Par un arrêt du 29 avril 2026, la Cour d’appel de Pau, 1ère Chambre, a été saisie d’un litige né d’un accident de la circulation survenu le 17 juillet 2024. Une conductrice, assurée auprès d’une société d’assurance, a percuté la voiture d’une autre conductrice, laquelle exerçait une activité professionnelle en qualité de gérante d’une société à responsabilité limitée. Cette dernière a subi une indisponibilité consécutive à l’accident, entraînant une perte de chiffre d’affaires pour la société.

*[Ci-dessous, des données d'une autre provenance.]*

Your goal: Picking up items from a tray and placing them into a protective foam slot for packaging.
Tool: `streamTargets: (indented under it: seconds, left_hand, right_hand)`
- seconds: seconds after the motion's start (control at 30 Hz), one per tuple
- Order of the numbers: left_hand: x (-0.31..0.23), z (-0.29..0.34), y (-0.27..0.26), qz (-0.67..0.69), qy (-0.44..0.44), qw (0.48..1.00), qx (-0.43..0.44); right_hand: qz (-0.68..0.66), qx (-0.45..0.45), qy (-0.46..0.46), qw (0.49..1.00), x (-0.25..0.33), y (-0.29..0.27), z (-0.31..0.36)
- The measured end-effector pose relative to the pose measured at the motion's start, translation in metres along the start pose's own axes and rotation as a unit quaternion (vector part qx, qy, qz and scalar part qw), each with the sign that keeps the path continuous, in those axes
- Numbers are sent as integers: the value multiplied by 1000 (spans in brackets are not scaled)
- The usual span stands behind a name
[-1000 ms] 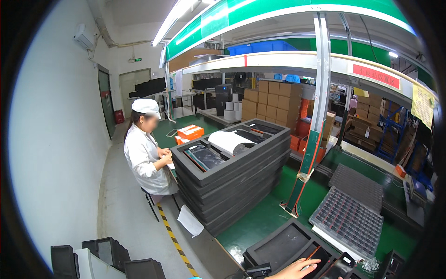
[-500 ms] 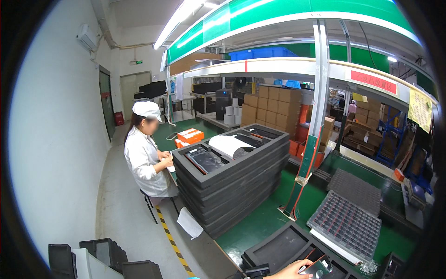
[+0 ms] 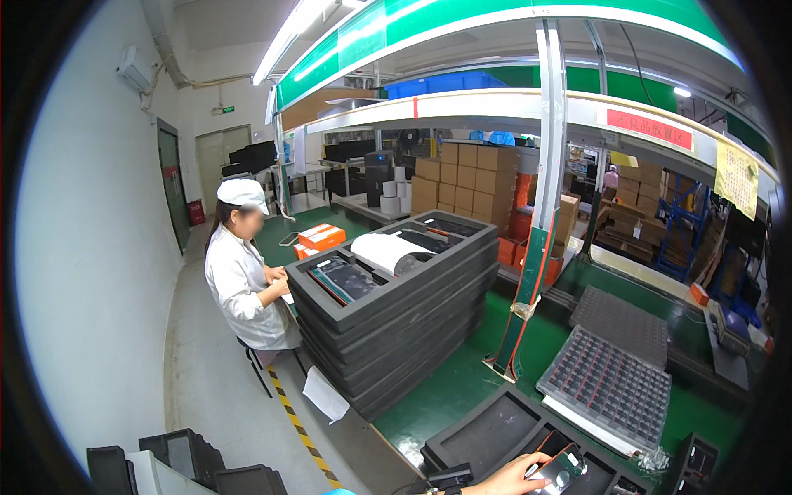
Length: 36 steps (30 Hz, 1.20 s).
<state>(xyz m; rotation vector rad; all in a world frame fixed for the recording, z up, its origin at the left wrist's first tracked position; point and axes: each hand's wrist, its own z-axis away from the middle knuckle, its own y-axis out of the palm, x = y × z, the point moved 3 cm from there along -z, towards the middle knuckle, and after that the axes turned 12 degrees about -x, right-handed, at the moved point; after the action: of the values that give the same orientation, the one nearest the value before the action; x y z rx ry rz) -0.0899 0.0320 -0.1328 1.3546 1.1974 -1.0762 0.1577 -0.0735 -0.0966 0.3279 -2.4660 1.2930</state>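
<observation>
The person's left hand [image 3: 513,477] has its grip nearly closed, fingers and thumb on the edge of a thin dark glossy panel [image 3: 569,470]. This panel is at the black foam tray with compartments [image 3: 485,433], on the green desk [image 3: 445,403]. The right hand's grip cannot be told.

The lower edge crops the worker's left hand [image 3: 516,476] at the wrist, its fingers hiding one end of the dark panel [image 3: 569,469] in their grasp, while the black tray [image 3: 478,439] beneath and black bins [image 3: 183,462] at lower left run out of frame. A seated co-worker's face [image 3: 246,221] is blurred, the white coat [image 3: 239,280] partly hidden behind a stack of trays [image 3: 388,346]. Parts in the clear tray [image 3: 596,410] are too small to identify.
</observation>
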Motion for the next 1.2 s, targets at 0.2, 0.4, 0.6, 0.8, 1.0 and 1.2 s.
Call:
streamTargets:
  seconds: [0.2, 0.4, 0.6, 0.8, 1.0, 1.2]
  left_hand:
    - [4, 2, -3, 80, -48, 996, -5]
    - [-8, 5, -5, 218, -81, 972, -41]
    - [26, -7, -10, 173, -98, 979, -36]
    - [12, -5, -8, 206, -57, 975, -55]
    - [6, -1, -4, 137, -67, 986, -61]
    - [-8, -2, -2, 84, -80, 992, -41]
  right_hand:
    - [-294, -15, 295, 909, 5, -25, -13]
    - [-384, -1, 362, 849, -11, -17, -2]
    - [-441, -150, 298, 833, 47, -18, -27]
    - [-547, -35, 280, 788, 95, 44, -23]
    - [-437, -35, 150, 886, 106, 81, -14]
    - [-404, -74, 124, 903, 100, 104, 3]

Saisi par la conductrice victime et par la société, le juge des référés du tribunal judiciaire de Bayonne a, par ordonnance du 15 avril 2025, ordonné une expertise médicale, mis la consignation à la charge de la victime, accordé à celle-ci une provision de 3 500 euros à valoir sur l’indemnisation de son préjudice, mais a rejeté la demande de provision ad litem et les demandes de la société (expertise comptable et provision). La victime a interjeté appel pour obtenir une provision ad litem, une augmentation de la provision et la condamnation de l’assureur aux dépens. La société a également relevé appel pour obtenir l’annulation de l’ordonnance, subsidiairement une expertise comptable et une provision. L’assureur a conclu à la confirmation.
La question de droit principale est celle des conditions d’allocation d’une provision ad litem et d’une provision sur le fondement de l’article 835 du Code de procédure civile, notamment pour une personne morale distincte de la victime directe. La cour a confirmé la provision de 3 500 euros, a ajouté une provision ad litem de 500 euros en faveur de la victime, a annulé le rejet de la demande de provision de la société pour défaut de motivation, a infirmé le rejet de la demande d’expertise comptable et a accordé une provision de 3 000 euros à la société, tout en condamnant in solidum la conductrice et son assureur aux dépens, sauf ceux afférents aux expertises in futurum, et à payer 1 500 euros à chacune des appelantes au titre des frais irrépétibles.
I. Le renforcement de la protection de la victime dans le cadre du référé provision
A. L’affirmation du principe de la provision ad litem
La cour rappelle que l’allocation d’une provision ad litem, fondée sur l’article 835 alinéa 2 du Code de procédure civile, est subordonnée à deux conditions : la prétention au fond doit être manifestement justifiée et la nécessité d’engager les frais pour lesquels la provision est demandée ne doit pas être sérieusement contestable. En l’espèce, la cour constate que la faute exclusive de la conductrice n’est pas contestée et que la victime doit engager des frais pour être assistée aux opérations d’expertise. Elle ajoute que l’allocation d’une telle provision n’est pas subordonnée à la preuve de l’impécuniosité de la partie qui la sollicite. Ainsi, alors que le premier juge avait omis de statuer sur cette demande, la cour y fait droit en condamnant in solidum la conductrice et son assureur à payer 500 euros à la victime. Cette solution est conforme à la jurisprudence constante qui admet la provision ad litem dès lors que le droit n’est pas sérieusement contestable, sans exiger une situation de précarité. Elle permet à la victime de disposer des moyens nécessaires pour suivre la mesure d’expertise ordonnée dans son intérêt.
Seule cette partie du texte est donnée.